> **Instructions to follow**
Using the material below, print the line that contains "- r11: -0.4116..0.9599", the line that contains "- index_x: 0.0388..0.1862", and every line in between, exactly and nothing else.

> **Exercise data**
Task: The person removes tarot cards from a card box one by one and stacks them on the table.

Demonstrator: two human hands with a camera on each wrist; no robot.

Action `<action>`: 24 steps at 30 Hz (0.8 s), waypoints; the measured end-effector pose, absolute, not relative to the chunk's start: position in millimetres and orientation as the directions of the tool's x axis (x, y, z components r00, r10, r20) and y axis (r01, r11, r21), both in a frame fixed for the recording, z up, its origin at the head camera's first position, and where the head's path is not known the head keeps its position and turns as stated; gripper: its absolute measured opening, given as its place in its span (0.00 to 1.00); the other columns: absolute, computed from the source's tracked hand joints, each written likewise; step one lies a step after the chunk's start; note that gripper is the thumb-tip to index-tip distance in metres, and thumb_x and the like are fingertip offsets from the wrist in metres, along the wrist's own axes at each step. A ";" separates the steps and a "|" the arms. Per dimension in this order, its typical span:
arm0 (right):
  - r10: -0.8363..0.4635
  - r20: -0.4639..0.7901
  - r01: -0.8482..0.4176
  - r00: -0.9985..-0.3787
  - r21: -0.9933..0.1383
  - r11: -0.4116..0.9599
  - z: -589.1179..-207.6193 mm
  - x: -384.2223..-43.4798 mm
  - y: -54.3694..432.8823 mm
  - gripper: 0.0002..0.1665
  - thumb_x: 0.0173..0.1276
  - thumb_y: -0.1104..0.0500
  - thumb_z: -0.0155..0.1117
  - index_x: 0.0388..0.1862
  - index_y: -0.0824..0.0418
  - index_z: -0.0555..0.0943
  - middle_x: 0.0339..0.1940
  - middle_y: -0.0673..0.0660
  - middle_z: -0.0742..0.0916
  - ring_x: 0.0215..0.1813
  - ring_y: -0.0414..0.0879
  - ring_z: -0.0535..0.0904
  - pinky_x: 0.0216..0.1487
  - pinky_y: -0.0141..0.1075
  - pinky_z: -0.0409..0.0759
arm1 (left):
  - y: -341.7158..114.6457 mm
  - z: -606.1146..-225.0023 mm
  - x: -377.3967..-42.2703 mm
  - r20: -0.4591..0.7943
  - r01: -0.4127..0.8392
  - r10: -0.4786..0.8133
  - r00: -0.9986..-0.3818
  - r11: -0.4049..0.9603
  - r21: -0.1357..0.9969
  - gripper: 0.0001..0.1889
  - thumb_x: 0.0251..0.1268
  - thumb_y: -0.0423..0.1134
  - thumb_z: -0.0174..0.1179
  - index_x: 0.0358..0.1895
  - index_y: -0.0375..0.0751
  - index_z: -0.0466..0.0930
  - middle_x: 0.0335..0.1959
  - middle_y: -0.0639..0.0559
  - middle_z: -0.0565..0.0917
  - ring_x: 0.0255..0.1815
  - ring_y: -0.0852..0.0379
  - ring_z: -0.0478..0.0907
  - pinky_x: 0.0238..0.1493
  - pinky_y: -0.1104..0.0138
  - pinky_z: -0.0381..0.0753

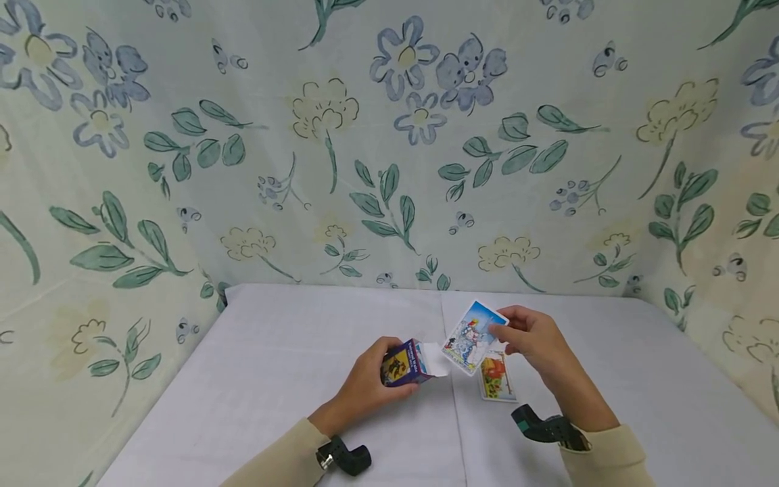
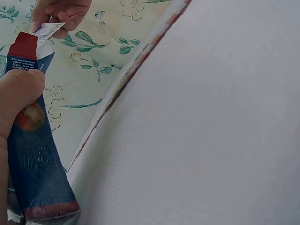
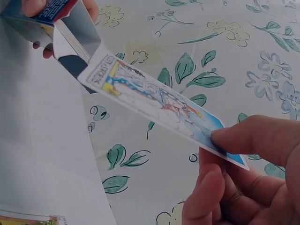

> **Exercise response**
  - r11: -0.4116..0.9599
  - z: -589.1179..-207.6193 mm
  - x: -384.2223..-43.4798 mm
  - y: -54.3694..432.8823 mm
  - gripper: 0.0002..0.1665
  - thumb_x: 0.0173..0.1276
  - thumb_y: -0.1104..0.0500
  - thumb_z: -0.0155..0.1117
  - index_x: 0.0388..0.1862

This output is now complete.